One day after President Bashar al-Assad delivered a speech touting the need for a national "dialogue," his security forces killed seven anti-government demonstrators (one of them a 13-year-old boy) in three Syrian cities Tuesday. The killings in Homs, Hama and Deir el-Zour occurred when pro- and anti-Assad demonstrators clashed in the streets and government forces opened fire on regime opponents.
More than 1,400 people have been killed and an estimated 10,000 detained since late March, when Syrians began peacefully demonstrating in favor of reform in the country, which has been ruled by the Ba'ath Party and the Assad family since 1970.
In Monday's address, Assad promised to begin a national dialogue and to form a committee to study constitutional amendments, including one that would end the Ba'ath Party's political monopoly in Syria. He indicated a willingness to implement some kind of amnesty for crimes committed prior to Monday, but offered no details. Much of the speech consisted of railing against ill-defined "conspiracies" and "vandals" who were said to be plotting against Syria.

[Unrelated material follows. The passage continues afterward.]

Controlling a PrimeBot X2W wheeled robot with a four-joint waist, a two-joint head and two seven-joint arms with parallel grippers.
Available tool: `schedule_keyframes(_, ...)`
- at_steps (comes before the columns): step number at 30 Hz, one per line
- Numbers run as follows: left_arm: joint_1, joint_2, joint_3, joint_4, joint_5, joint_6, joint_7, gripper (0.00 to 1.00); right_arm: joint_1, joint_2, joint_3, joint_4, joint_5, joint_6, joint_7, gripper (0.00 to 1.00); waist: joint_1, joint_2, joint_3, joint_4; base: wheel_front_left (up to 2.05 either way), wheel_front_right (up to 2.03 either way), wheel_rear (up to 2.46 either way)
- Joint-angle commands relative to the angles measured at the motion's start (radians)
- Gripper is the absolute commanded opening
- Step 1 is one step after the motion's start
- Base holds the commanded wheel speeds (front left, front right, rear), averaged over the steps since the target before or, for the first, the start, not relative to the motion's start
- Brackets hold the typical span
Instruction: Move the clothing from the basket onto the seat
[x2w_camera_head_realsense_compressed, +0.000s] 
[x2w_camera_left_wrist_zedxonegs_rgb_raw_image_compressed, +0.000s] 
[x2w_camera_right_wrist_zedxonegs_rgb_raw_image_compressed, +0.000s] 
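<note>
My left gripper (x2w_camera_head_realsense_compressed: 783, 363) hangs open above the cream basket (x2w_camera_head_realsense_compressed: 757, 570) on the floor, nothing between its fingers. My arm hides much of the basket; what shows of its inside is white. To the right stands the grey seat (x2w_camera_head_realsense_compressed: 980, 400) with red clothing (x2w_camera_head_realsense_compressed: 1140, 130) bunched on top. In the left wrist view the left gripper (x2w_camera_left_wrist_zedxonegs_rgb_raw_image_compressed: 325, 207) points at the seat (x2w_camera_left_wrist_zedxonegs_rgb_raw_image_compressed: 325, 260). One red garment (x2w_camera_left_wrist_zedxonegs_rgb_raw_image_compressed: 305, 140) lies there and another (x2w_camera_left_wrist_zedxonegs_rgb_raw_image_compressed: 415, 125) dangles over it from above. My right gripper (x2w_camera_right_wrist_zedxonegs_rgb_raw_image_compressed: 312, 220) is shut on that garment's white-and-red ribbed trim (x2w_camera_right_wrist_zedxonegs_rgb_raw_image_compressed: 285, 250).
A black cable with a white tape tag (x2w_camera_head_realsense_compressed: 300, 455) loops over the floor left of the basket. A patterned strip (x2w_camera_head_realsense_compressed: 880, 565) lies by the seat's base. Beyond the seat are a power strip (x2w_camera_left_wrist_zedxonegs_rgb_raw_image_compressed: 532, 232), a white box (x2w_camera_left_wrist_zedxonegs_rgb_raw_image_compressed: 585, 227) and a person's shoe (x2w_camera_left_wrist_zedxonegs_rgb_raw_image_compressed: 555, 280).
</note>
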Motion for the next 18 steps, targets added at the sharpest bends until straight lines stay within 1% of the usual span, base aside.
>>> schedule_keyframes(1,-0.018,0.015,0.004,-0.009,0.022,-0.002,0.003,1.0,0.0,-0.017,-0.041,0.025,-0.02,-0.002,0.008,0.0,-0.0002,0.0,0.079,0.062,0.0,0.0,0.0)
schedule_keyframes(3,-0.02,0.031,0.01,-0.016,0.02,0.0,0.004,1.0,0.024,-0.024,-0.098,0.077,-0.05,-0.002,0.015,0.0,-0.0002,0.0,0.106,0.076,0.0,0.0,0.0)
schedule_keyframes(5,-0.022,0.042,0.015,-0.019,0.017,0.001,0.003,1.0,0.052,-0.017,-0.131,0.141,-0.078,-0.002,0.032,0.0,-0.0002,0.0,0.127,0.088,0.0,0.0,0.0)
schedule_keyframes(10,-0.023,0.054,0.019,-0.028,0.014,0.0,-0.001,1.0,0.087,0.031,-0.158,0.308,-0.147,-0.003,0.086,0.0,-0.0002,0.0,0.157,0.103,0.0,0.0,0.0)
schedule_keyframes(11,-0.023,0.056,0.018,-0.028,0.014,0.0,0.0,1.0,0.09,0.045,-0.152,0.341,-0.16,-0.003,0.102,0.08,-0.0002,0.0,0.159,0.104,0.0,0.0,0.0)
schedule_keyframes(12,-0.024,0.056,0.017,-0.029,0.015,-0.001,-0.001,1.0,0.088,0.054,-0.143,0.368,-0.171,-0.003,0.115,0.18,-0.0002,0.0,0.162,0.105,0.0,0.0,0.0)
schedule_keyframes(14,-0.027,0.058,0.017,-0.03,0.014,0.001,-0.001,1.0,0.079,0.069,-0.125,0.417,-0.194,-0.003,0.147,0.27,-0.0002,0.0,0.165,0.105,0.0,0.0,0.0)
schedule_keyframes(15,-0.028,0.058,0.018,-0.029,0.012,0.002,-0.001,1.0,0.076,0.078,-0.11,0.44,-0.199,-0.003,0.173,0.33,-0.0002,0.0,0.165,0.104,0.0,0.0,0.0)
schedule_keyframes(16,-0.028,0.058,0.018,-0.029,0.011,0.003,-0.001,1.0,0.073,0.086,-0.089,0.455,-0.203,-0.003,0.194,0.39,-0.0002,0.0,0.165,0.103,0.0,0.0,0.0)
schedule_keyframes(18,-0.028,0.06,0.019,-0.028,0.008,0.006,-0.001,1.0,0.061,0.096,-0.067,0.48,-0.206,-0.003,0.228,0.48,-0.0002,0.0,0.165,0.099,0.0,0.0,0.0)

"Assad hung his problems on foreign conspiracy theories and he accused the Syrian people of being vandalizers, armed gangs, and lawless criminals rather than respond to their legitimate demands," said Ammar Qurabi, chairman of the National Organization for Human Rights in Syria.
Syrian opposition groups said that on Tuesday, thousands of people were forced by the government to participate in pro-Assad demonstrations. The opposition claims authorities bused supporters in to Syrian towns where the dictatorship is unpopular.
In Homs, a witness said the security forces stepped on wounded people lying on the ground and arrested them. In Hama, they opened fire on anti-government demonstrators, killing the 13-year-old boy.
U.N. officials said that more than 10,000 people are being sheltered by Turkish authorities in refugee camps near the Syrian border.